Annexin V/PI double-staining
The irradiated K562 cells were incubated for 18 hours, stained with annexin V-FITC (0.2 mg/mL) and PI (0.05 mg/mL) for 20 minutes, and were examined by flow cytometry (FACS Calibur; BD Biosciences, San Jose, CA, USA) using CellQuest Pro software after excitation with 488 nm laser and emission at 530 nm. A minimum of 10,000 cells were analyzed per sample and illustrated as a dot plot using Flowjo software.
mRNA array
Total RNA was prepared by Trizol reagent (Thermo Fisher Scientific) and the RNeasy kit (Qiagen NV, Venlo, the Nether-lands) according to the manufacturers’ guidelines. The RNA concentration quality control was performed by 1% agarose electrophoresis and NanoDrop Spectrophotometer 2000 (Thermo Fisher Scientific) and Agilent Bioanalyzer 2100. GeneChip Human Clariom™ D (Affymetrix) analysis was performed on RNA samples. The cDNA was purified with GeneChip WT PLUS Reagent Kit. The GeneChip Hybridization Wash and Stain Kit was used for hybridization and washing of the microarray. GeneChip Scanner 3000 was used for microarray scanning.
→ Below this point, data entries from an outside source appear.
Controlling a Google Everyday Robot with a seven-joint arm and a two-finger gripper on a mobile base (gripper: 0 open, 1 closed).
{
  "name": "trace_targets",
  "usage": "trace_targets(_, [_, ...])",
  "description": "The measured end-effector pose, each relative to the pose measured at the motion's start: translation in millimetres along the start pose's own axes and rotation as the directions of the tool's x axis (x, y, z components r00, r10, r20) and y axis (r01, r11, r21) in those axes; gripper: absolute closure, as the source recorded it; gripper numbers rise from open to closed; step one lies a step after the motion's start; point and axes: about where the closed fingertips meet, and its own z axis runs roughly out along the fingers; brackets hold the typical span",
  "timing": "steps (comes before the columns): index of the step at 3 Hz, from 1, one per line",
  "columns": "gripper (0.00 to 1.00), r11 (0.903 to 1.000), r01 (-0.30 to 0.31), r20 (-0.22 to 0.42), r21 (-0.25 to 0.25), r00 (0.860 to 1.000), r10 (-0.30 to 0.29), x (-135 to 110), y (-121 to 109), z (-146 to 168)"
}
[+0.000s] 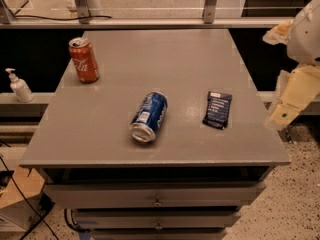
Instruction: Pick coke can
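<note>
Camera view shows you the tool (286,108) beside the tabletop (170,54), right of it, well apart from the upright coke can (84,60); its opening you cannot tell.

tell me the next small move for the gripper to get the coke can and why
Probably carry the gripper high across the table toward the coke can. The gripper hangs beyond the table's right edge, while the coke can stands upright near the far left corner in the camera view, with a blue can lying on its side and a dark packet between them.
</note>
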Motion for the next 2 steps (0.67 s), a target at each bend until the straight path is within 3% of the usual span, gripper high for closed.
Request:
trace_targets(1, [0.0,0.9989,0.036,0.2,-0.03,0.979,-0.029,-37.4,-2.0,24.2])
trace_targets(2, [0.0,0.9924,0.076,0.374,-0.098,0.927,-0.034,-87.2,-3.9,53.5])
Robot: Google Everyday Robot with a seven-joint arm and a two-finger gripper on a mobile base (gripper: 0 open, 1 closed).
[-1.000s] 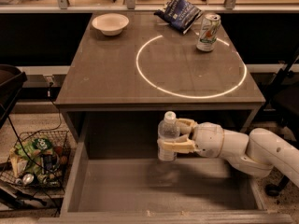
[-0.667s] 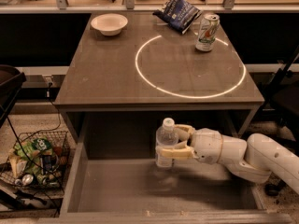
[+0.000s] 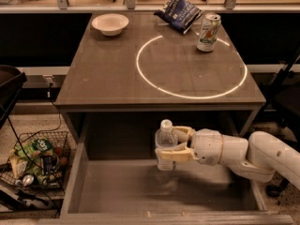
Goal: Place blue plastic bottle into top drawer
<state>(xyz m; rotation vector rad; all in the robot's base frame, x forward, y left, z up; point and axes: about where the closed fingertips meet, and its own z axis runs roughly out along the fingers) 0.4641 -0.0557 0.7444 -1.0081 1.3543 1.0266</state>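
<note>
Viewing the scene from above and in front, we note the white two-finger pincer (image 3: 167,143) inside the open top drawer (image 3: 117,196), a wide, shallow grey tray with a flat bare bottom and low side walls, pulled out beneath the grey-brown surface (image 3: 108,74). The pincer is closed around the clear, bluish plastic water bottle with a white screw cap (image 3: 165,136). One cream-coloured finger (image 3: 174,155) crosses the lower body of the bottle and the other sits by its shoulder. The bottle stands upright, its cap just below the front edge of the surface, over the middle of the drawer towards the back. Its base appears to hang slightly above the drawer floor, with a dim shadow beneath it, though we cannot be sure of the gap. The white, rounded arm (image 3: 243,153) enters from the right, above the right part of the drawer. On the surface we record a thin white ring (image 3: 138,64), a small white bowl (image 3: 110,24) at the far left corner, a crumpled dark blue snack bag (image 3: 180,13) at the far edge, and a green-and-white soda can (image 3: 208,32) standing upright just beside the bag, on the ring's far rim. On the floor to the left, a wire basket (image 3: 56,139) holds mixed packets.
</note>
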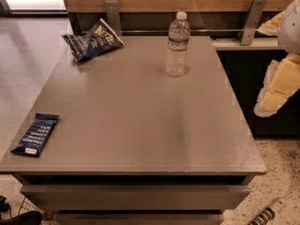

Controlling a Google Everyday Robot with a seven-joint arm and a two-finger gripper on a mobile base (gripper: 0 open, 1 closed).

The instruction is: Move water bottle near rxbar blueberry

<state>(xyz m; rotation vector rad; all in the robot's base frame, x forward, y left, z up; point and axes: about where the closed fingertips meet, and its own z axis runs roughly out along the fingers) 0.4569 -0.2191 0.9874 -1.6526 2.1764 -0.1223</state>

Intracellular signaling arrays
To evaluate the intracellular signaling activities, the PathScan Intracellular Signaling Array Kit (Cell Signaling Technology, Danvers, MA, USA) was used to assess the activities of components of several key signaling pathways, including the insulin signaling pathway and the apoptosis pathway.
First, the whole protein lysates of K562 cells were prepared using lysis buffer in the kit and then placed onto the membrane window of the antibody array slide. The lysate-treated slide was incubated overnight at 4°C on an orbital shaker. Then, the whole slide was washed with wash buffer (1×) and incubated on the orbital shaker for 5 minutes (20°C). Then, each of the 18 wells was added to the Detection Antibody Cocktail (1×) and incubated for 1 hour (20°C) on an orbital shaker. Next, the slide was incubated for 30 minutes with HRP-linked Streptavidin (1×) after washing three times. Finally, the slide was treated with Lumi Glo and peroxide and delivered to a GEL-DOC 2000 Gel Documentation System (Bio-Rad Laboratories Inc.) for taking pictures. The Quantity One software (Bio-Rad Laboratories Inc.) was used for assessing the intensity of bands. The following day, the antibody membrane was incubated with 1× HRP-linked Streptavidin and visualized with Lumi Glo and peroxide. Images were taken using the Bio-Rad gel documentation system.
Statistical analysis
Each experiment was performed at least three times. Quantitative data are presented as mean ± SD. An unpaired 2-sided Student’s t-test was used to determine the significant differences of all the results. The statistical significance levels were set at *P<0.05, **P<0.01, and ***P<0.001. Biostatistical analysis was performed using GraphPad software (GraphPad Prism 5).
Results
NUDT21 is highly expressed in primary CML patients and human leukemia cells
In order to identify and compare the expression levels of NUDT21 in primary CML patients and human leukemia cell lines, we conducted a preliminary exploration of NUDT21 expression in primary CML patients (n=15) and human leukemia cells (K562, Jurkat, and HL-60) by qRT-PCR and Western blotting. To evaluate the relative mRNA expression levels of NUDT21, we compared the Ct values of NUDT21 with those of the house-keeping gene GAPDH. The qRT-PCR analysis revealed that the expression levels of NUDT21 in bone marrow samples isolated from 15 primary CML patients were significantly higher than 15 healthy controls (). In human cell lines, the qRT-PCR and Western blotting analyses showed that both mRNA () and protein () expression levels of NUDT21 were significantly higher in human leukemia cells than normal cell PBMCs. These results indicated that NUDT21 may act as an oncogene in leukemia.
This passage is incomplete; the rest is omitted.